Embedded within the manifesto are some modest policy changes that could benefit startups; they have promised not to raise income tax and VAT, cancelling “plans to lower Corporation Tax, keeping it at 19 per cent,” with the hope to “redesign the tax system so that it boosts growth, wages and investment”. They also pledge to clamp down on late payments and “support start-ups and small businesses via government procurement, and commit to paying them on time” in an effort to “support small businesses that are exploited by their larger partners.” 

Additionally, they plan to “expand start-up loans, which have particularly high take-up from women and BAME entrepreneurs”. So far, the British Business Bank has supported “90,000 smaller businesses with over £7 billion in investment or loans, and will continue to grow.” They have also announced a £3bn National Skills Fund, which will provide “funding for individuals and SMEs for high-quality education and training”. 

The Labour Party

Labour, if elected, hope to negotiate a new Brexit deal within 3 months, prioritising protecting workers rights, a UK Customs Union and an alignment with the single market – then putting the deal to a second referendum. 

Nationalisation prevails in their manifesto, requiring increased taxes on businesses and individuals. Corporation tax would be increased from 19% to 21% by April 2020, with further rises taking it to 26% by 2023. For small businesses – which Labour have defined as those with a turnover below £300,000 – “the current 19% corporation tax rate would be retained initially, rising to 21% by 2023”. These actions could taint the current attractive corporation tax rate in the UK, which helps promote foreign investment.
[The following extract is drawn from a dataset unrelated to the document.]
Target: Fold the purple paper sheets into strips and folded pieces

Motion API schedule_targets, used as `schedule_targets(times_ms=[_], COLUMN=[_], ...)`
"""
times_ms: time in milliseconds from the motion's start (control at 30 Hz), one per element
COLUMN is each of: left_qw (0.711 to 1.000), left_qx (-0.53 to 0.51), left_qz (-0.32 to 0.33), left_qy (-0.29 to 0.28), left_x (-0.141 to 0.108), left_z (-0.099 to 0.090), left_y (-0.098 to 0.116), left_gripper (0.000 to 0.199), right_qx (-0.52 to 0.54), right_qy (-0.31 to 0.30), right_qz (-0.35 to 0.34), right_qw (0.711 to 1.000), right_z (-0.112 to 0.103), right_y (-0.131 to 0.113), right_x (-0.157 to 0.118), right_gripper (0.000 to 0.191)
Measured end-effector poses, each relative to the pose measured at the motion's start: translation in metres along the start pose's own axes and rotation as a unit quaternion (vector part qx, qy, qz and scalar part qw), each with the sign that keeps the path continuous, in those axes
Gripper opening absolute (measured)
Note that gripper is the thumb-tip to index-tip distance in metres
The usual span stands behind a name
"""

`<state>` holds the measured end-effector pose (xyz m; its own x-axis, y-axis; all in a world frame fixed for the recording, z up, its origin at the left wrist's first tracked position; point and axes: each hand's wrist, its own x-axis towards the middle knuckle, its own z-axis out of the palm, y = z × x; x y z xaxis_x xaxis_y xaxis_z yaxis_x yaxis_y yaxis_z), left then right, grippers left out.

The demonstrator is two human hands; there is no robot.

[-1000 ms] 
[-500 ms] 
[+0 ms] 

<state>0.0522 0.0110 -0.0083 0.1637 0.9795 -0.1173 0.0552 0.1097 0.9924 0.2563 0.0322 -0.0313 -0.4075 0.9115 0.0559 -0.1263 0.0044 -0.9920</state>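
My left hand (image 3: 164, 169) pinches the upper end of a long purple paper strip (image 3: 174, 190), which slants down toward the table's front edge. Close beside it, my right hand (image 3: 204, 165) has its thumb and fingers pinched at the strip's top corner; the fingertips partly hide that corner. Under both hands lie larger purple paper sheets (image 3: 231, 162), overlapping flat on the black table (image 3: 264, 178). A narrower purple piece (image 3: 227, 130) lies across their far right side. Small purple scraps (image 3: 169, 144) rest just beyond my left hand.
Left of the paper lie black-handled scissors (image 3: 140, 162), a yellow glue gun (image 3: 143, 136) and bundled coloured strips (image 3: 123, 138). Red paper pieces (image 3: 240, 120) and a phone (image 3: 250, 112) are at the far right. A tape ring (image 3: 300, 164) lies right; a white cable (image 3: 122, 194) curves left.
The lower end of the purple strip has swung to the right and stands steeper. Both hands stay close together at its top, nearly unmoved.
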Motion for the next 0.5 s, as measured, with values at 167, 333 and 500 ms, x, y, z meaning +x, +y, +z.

Additionally, they plan to “rapidly introduce a Real Living Wage of at least £10 per hour for all workers aged 16 or over” using “public finances to help small businesses manage the extra cost”. They plan to give individuals working regular hours for more than 12 weeks, the right to a regular contract, as opposed to zero-hours. Further, they plan to get rid of entrepreneurs’ relief – the charging of capital gains tax at 10% on up to £10m raised from selling a business, in an attempt to reform what they believe is currently “an inefficient system of tax relief”. The manifesto also mentions setting up a Business Development Agency, which would offer “free support and advice on how to launch, manage and grow a business”.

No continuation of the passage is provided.